According to Caldwell, two of the jumpers were in the door of the single-engine Cessna 205 shortly before 4:15 p.m. when one of the jumper's chutes inadvertently opened, sucking the jumper out of the plane. The chute hit the tail of the plane, sending it out of control.
Caldwell said the second parachutist in the door jumped when the other chute inadvertently opened. The plane was at about 10,000 feet when it went out of control, according to the state police.
``It basically went straight down,'' Caldwell said.
Caldwell said the pilot jumped when it became obvious he could not regain control of the plane.
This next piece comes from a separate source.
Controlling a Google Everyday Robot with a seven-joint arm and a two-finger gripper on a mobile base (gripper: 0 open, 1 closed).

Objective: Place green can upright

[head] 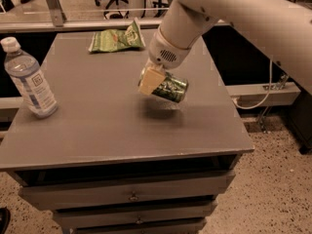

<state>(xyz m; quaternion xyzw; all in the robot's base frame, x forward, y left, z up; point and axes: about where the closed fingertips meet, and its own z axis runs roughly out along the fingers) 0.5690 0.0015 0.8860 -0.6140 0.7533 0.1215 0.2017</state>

The victim was in the back of the plane, waiting for the first two jumpers to exit, she said.
The plane crashed on the Fauquier-Stafford county line about 1 mile north-northwest of the Hartwood Airport, Caldwell said.
She said the jumpers, from the Hartwood Para Center, were experienced parachutists who already had made three or four jumps Sunday before the crash.
Messages left on the answering machine at the center, located at the Hartwood Airport, were not immediately returned Sunday night.
Caldwell identified the uninjured jumper as Charles Duelfer, 43, of Arlington. She said the pilot was from Fairfax, but she did not have any more information.
The National Transportation Safety Board and the Federal Aviation Administration were investigating, she said.